Pasal Keluaran 28 hingga 31 membahas mengenai pakaian imam dan upacara penahbisan mereka. Harun dan anak-anaknya ditetapkan sebagai imam, yang bertugas untuk melayani di hadapan Tuhan dan menjadi perantara antara Allah dan umat-Nya. Pakaian imam dibuat dengan sangat indah dan kaya, melambangkan kemuliaan dan otoritas yang mereka bawa. Termasuk di dalamnya efod, peti kebesaran, jubah, dan tatahan berlapis emas. Allah juga memerintahkan upacara penahbisan yang melibatkan pengurapan dengan minyak dan persembahan khusus. Ini menunjukkan betapa seriusnya peran imamat dalam ibadah dan kehidupan rohani bangsa Israel.
Namun, di tengah semua perintah ilahi yang agung dan rinci ini, muncul peristiwa yang sangat dramatis dalam Keluaran 32. Saat Musa berada di gunung Sinai untuk menerima loh-loh batu hukum, umat Israel yang gelisah membuat anak lembu emas dan menyembahnya. Perbuatan ini merupakan pelanggaran berat terhadap perintah pertama, yaitu larangan menyembah ilah lain. Kemarahan Allah pun bangkit terhadap mereka, dan hanya melalui perantaraan Musa, umat itu diselamatkan dari kehancuran total. Pasal ini mengajarkan tentang kerapuhan hati manusia dan kecenderungan untuk jatuh dalam penyembahan berhala, bahkan setelah mengalami pengalaman penyelamatan ilahi yang luar biasa.
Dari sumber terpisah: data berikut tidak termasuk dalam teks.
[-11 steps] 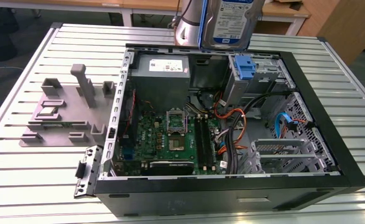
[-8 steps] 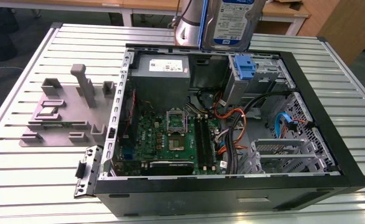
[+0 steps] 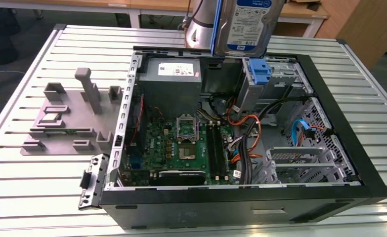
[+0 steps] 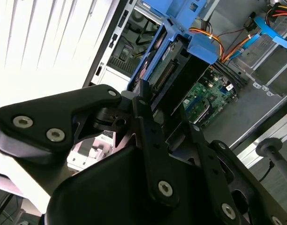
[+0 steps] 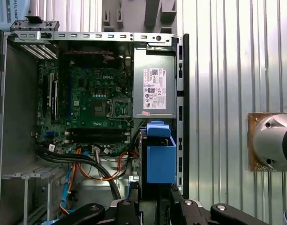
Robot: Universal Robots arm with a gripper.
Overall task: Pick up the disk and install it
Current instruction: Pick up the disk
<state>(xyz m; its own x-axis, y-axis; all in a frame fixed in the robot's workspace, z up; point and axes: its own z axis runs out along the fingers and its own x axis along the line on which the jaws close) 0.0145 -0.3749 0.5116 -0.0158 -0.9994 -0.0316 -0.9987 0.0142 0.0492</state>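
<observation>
A black metal two-finger gripper [image 4: 161, 105] clamps a flat rectangular silver hard drive with blue plastic rails [image 3: 249, 23], upright above an open black metal computer case [image 3: 351, 148].

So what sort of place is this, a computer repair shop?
More likely a robotics lab or test bench: an opened computer case sits on a slatted metal table, a robot arm holds the disk above it, and office desks stand behind.

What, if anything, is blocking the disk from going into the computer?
Nothing I can see. The gripper holds the disk above the open computer case, near the blue latch piece, and the space beneath looks open. The orange cables lie off to the side.
</observation>
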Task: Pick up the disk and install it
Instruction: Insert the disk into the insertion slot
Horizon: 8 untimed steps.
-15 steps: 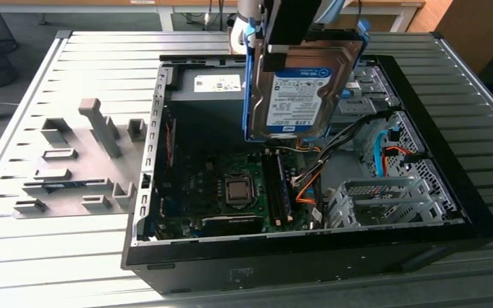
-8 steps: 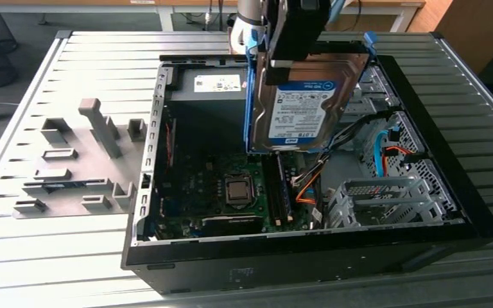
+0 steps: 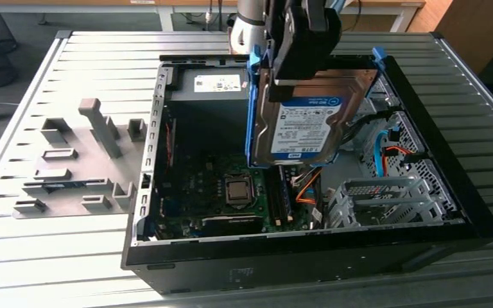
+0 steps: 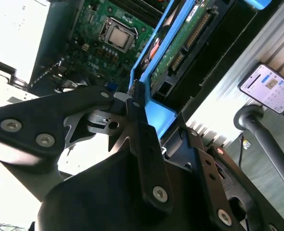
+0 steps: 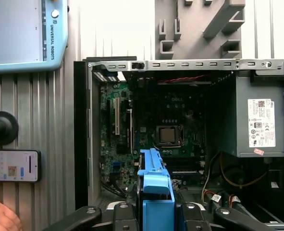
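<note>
Looking from the exterior view's left, I see a grey rack (image 3: 75, 160) with small slots lying on the ribbed metal surface (image 3: 24, 250). I think the slots are there to keep parts from sliding about. Just beside it lies the big computer case (image 3: 315, 256), on its side with the cover off, so its inside is open from above. Down in the case is the green board (image 3: 221, 192) with a square chip. At the far end is a black box with a white sticker (image 3: 208, 96). Next comes the robot arm (image 3: 248, 25), reaching down from above. Its jaws are pinching the disk (image 3: 302, 128) by its top end. The disk hangs up in the air over the middle of the case and touches nothing below. It stands tall on its end, with its white-and-blue label facing the exterior view and its blue rails (image 5: 156, 187) along its sides. I guess it is held this way so that it stays thin and the rails stay free. Farther to the exterior view's right, inside the case, are blue and orange cables (image 3: 392, 151) and a silver metal cage (image 3: 384, 199). The disk is not in place yet.
</note>
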Motion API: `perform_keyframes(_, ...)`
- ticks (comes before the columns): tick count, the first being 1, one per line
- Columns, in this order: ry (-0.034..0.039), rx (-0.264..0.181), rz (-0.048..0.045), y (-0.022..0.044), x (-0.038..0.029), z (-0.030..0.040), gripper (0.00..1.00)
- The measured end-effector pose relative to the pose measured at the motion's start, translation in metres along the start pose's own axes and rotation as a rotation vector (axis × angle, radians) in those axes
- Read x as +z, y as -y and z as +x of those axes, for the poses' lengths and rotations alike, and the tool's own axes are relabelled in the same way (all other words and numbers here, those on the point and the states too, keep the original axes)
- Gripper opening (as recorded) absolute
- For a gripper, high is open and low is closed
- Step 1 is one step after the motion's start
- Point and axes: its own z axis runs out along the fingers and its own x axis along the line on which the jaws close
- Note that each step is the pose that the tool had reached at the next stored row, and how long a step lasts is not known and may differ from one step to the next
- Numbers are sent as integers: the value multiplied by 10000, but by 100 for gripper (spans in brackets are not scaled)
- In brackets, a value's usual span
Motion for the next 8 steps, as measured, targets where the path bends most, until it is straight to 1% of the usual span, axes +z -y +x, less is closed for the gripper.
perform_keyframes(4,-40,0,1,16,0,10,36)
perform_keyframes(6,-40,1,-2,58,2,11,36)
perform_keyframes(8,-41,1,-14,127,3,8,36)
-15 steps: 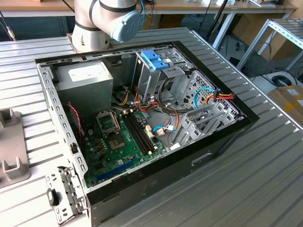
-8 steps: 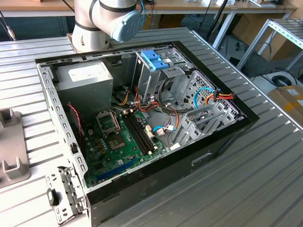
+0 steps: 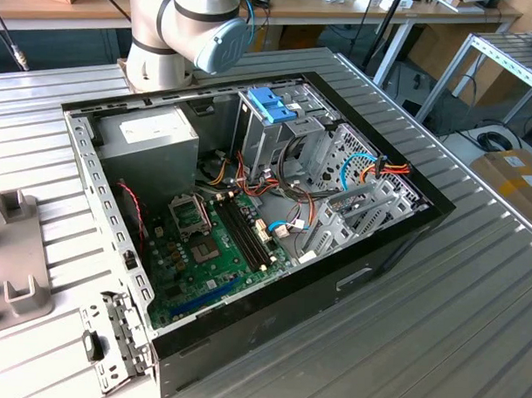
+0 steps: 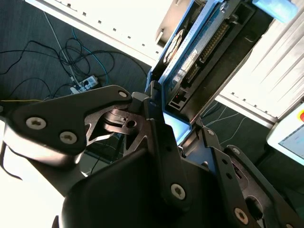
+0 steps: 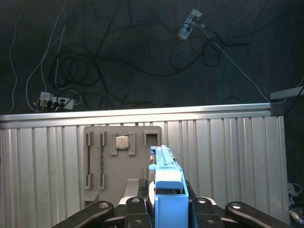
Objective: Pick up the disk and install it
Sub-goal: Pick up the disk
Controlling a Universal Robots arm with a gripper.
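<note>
While arm (image 3: pixel 198 31) hangs above ribbed table (image 5: pixel 228 156), gripper (image 5: pixel 167 213) clenched on disk (image 5: pixel 166 183), edge-on over grey fixture (image 5: pixel 123 164).

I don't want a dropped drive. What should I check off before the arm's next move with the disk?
1. Disk gripped by the claw: ok, jaws closed on its sides in both wrist views.
2. Disk lifted off the grey fixture: cannot tell.
3. Computer case open: ok.
4. Drive cage bay free: cannot tell.
5. Cables clear of the cage: not ok, loose ones lie beside it.
</note>
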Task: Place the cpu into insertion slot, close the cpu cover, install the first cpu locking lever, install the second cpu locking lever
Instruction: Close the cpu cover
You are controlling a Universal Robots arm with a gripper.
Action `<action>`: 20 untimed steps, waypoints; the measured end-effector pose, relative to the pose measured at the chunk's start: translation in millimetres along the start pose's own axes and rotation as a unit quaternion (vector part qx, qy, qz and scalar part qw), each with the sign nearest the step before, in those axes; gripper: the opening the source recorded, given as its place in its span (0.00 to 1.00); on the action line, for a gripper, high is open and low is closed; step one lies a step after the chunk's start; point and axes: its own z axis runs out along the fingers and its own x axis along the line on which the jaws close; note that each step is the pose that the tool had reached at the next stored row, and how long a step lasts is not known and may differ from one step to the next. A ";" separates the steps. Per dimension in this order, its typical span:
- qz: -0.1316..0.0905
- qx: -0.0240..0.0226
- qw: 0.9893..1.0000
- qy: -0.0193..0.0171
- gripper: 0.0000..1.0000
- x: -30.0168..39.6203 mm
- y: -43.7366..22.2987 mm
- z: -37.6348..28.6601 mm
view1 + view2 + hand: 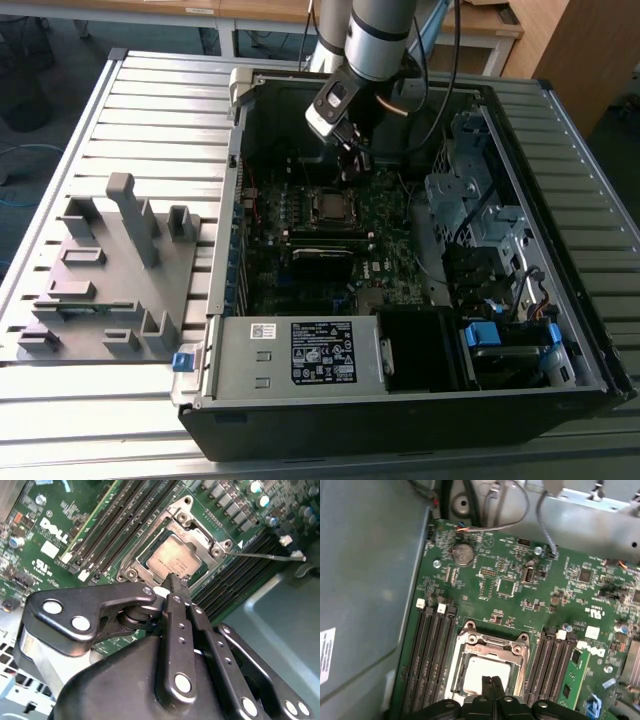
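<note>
Exterior view first: my arm is leaning into the open computer case (400, 425), which is lying on the slatted counter (150, 110). My end effector (351, 165) is hovering just above the green motherboard (385, 215), near the insertion slot (318, 208). A grey moulded fixture (110, 270) is sitting toward the exterior view's left, well apart from the case.

Second wrist view now, and it's giving me what the wide shot isn't. My fingers (176, 615) are pressing together at the tips, gripping nothing. Just past them the cpu (172, 560) is lying flat in the slot, dull silver-grey top facing up. The cpu cover (195, 536) is framing it all round, its cut-out showing the chip. A thin silvery lever (260, 556) is sticking out from one socket corner, its long axis crossing the black memory slots (240, 567) at a slant. Whether it's latched, I cannot tell.

First wrist view: this one is adding the coin battery (463, 554) farther up the board. It's also showing slot banks flanking the socket on both sides. The chip is looking nearly square, so no long axis is standing out, and its edges are running parallel to those slots. My closed tips are hanging right over its near edge.
</note>
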 end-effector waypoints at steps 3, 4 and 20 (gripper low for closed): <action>-0.022 0.000 1.000 -0.002 0.10 0.0 0.0 0.1; -0.029 0.001 1.000 -0.002 0.10 0.0 0.0 0.2; -0.071 0.001 0.997 -0.006 0.10 -0.1 -0.3 0.9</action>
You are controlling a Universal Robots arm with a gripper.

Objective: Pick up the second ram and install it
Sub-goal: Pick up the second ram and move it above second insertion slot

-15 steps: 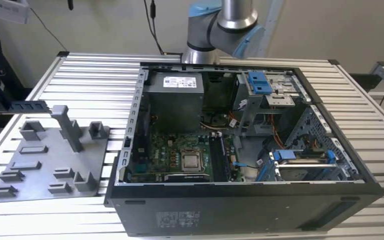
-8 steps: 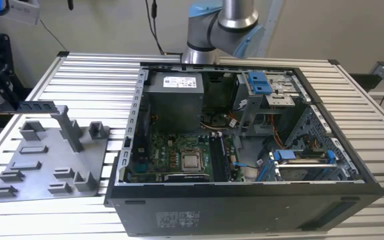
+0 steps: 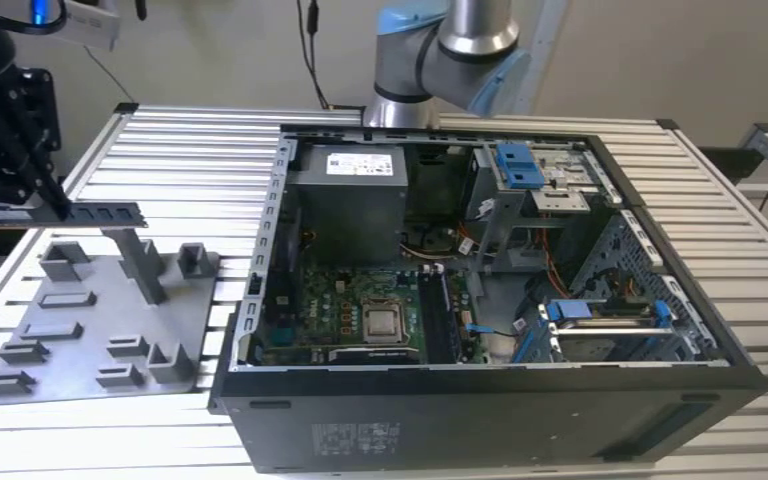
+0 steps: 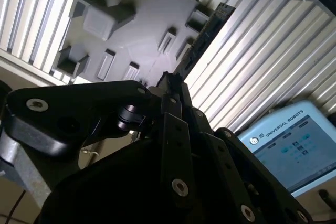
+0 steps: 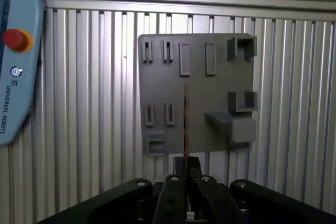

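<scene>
Jaws clamp one end of the second ram (image 3: pixel 97 213), hanging above the grey fixture plate (image 3: pixel 84 330).

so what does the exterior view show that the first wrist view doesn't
The exterior view has the open computer case with its motherboard, and the second ram seen side-on. The first wrist view has the teach pendant, and the ram edge-on as a thin line. Both show the tool gripping the ram above the grey fixture plate on the slatted table.
</scene>
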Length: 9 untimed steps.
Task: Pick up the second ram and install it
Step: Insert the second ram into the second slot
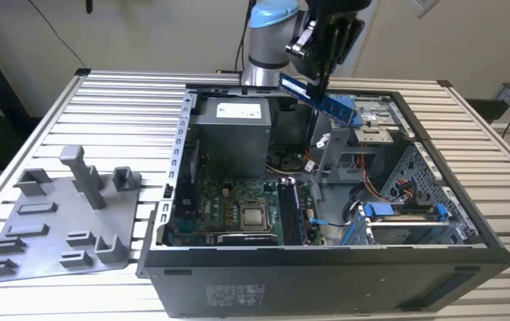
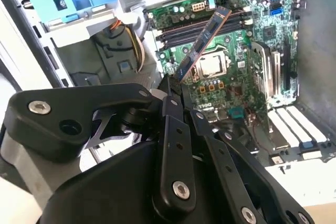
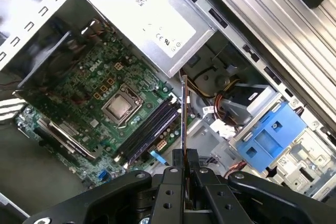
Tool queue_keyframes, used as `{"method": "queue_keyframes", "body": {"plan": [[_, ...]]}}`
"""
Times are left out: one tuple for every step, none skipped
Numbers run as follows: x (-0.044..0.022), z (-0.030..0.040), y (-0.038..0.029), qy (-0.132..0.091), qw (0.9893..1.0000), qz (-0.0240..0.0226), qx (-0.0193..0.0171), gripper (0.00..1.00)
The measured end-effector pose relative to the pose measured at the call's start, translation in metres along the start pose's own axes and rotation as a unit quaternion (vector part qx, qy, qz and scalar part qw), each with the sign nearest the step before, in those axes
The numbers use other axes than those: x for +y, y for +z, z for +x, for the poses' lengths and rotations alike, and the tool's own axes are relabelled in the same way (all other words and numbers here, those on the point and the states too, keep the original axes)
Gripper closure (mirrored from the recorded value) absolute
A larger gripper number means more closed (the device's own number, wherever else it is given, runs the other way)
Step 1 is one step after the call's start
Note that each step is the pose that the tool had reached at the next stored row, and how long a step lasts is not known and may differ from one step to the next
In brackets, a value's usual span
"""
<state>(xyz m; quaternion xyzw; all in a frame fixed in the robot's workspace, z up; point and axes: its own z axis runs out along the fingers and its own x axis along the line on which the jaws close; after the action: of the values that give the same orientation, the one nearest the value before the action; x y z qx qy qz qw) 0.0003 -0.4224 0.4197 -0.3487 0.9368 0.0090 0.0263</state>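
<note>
The second ram (image 1: 340, 108) is a long thin dark board with a pale label. It hangs tilted in the air above the back of the open computer case (image 1: 326, 257). My gripper (image 1: 315, 85) is shut on it near one end, and the free end slants down toward the exterior view's right. In the second wrist view the ram (image 2: 203, 40) sticks out from the gripper (image 2: 176, 85) over the motherboard's memory slots (image 2: 202, 23). In the first wrist view the ram (image 3: 184, 111) appears edge-on, running from the gripper (image 3: 185, 156) toward the slots (image 3: 152, 127).
A grey power-supply box (image 1: 232, 130) stands at the back of the case, with the processor socket (image 1: 255, 215) in front of it. A blue drive caddy (image 1: 402, 212) and cables fill the case's right half. A grey plastic tray (image 1: 59, 231) with upright posts lies on the slatted table at the exterior view's left.
</note>
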Motion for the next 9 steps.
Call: {"method": "queue_keyframes", "body": {"plan": [[0.0000,0.0000,0.0001,0.007,1.0000,0.0004,0.0001,0.86],[0.0000,0.0000,0.0004,0.014,0.9999,0.0008,0.0001,0.86],[0.0000,0.0000,0.0006,0.021,0.9998,0.0012,0.0001,0.86],[0.0000,0.0001,0.0009,0.029,0.9996,0.0017,0.0001,0.86],[0.0000,0.0001,0.0012,0.036,0.9993,0.0021,0.0001,0.86],[0.0000,0.0001,0.0014,0.043,0.9991,0.0025,0.0002,0.86],[0.0000,0.0001,0.0016,0.050,0.9987,0.0029,0.0002,0.86],[0.0000,0.0001,0.0019,0.057,0.9984,0.0033,0.0002,0.86],[0.0000,0.0001,0.0022,0.064,0.9980,0.0037,0.0002,0.86]]}}
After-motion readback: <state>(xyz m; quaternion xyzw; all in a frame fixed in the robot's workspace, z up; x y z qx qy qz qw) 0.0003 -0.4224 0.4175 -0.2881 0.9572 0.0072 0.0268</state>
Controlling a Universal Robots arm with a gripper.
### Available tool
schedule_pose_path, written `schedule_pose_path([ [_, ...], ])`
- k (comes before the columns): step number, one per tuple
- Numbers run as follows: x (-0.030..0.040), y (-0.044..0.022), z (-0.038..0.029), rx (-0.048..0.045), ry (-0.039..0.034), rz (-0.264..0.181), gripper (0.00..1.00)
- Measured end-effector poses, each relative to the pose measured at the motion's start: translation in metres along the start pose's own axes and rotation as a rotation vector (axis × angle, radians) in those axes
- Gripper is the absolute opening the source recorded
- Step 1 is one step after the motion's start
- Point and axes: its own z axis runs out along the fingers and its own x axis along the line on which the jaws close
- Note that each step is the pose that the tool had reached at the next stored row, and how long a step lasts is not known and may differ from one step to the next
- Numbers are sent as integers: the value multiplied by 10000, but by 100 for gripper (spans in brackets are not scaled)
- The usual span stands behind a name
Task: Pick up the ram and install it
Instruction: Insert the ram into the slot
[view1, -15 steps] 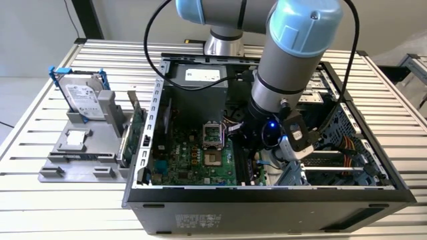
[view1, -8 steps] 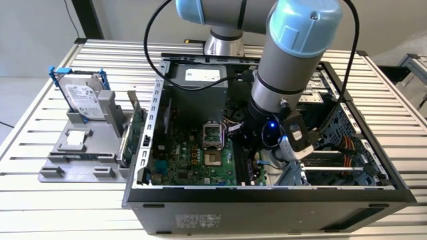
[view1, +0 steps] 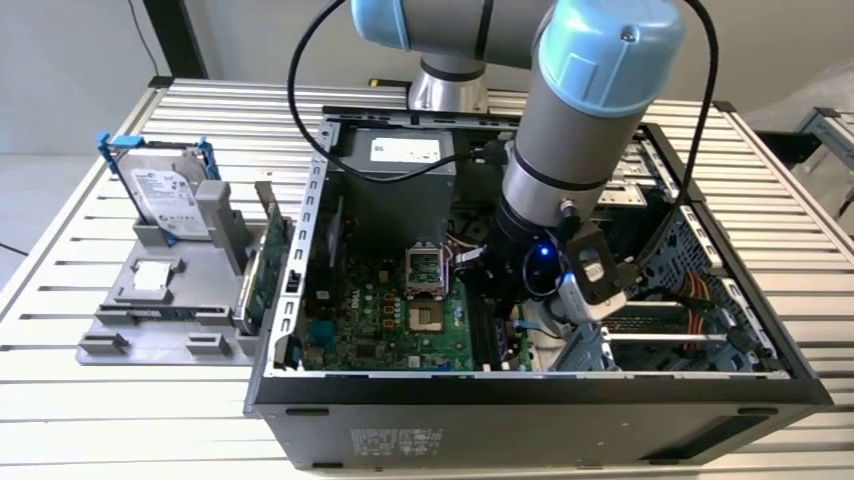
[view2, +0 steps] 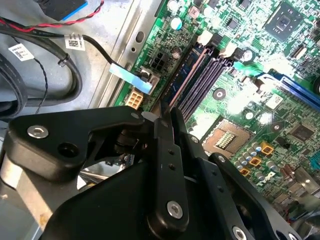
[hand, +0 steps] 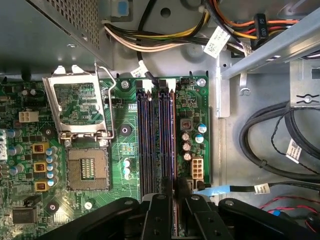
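Currently the ram (view2: 181, 82) stands edge-on in the memory slot (hand: 173, 145) nearest the board's edge, pinched by the gripper (view2: 165, 117), whose fingers (hand: 159, 210) are pressed against it. Motherboard (view1: 387, 320) lies inside the open computer case (view1: 534, 400); processor socket (hand: 86, 169) at nine o'clock of the slots in the first wrist view

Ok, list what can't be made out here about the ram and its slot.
- First wrist view: the gripper covers the near end of the memory slots.
- Second wrist view: the ram lies edge-on and its near end runs behind the gripper, so whether it is fully seated cannot be told.
- Exterior view: the arm stands in front of the memory slots and hides them.
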Motion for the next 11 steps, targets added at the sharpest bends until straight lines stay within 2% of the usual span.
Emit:
schedule_pose_path([
  [6, 2, 1, -177, -2, 0, 0, 100],
  [10, 2, -1, -210, -5, -1, 0, 100],
  [11, 2, -1, -210, -3, -1, 0, 0],
])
Menyusul peristiwa memilukan ini, pasal Keluaran 33 menunjukkan reaksi Allah yang berbeda. Meskipun murka, Allah menunjukkan kasih karunia-Nya kepada Musa dan umat yang menyesal. Musa kembali berdialog dengan Allah, memohon agar kehadiran Allah tetap bersama mereka dalam perjalanan mereka. Allah berjanji untuk tidak meninggalkan mereka, tetapi juga menegaskan bahwa kesucian-Nya tidak memungkinkan dosa untuk hadir begitu saja. Pasal ini berakhir dengan sebuah permohonan Musa untuk melihat kemuliaan Allah, yang dijawab oleh Allah dengan menyatakan bahwa hanya sebagian kecil dari kemuliaan-Nya yang dapat dilihat manusia, dan bahwa kasih karunia-Nya cukup bagi mereka. Kisah-kisah dalam Keluaran 25-33 ini secara keseluruhan menyajikan gambaran tentang upaya Allah untuk tinggal bersama umat-Nya, menetapkan standar kesucian-Nya, dan bagaimana manusia harus menanggapi panggilan-Nya dengan iman, ketaatan, dan kerendahan hati, sambil menyadari kerapuhan diri.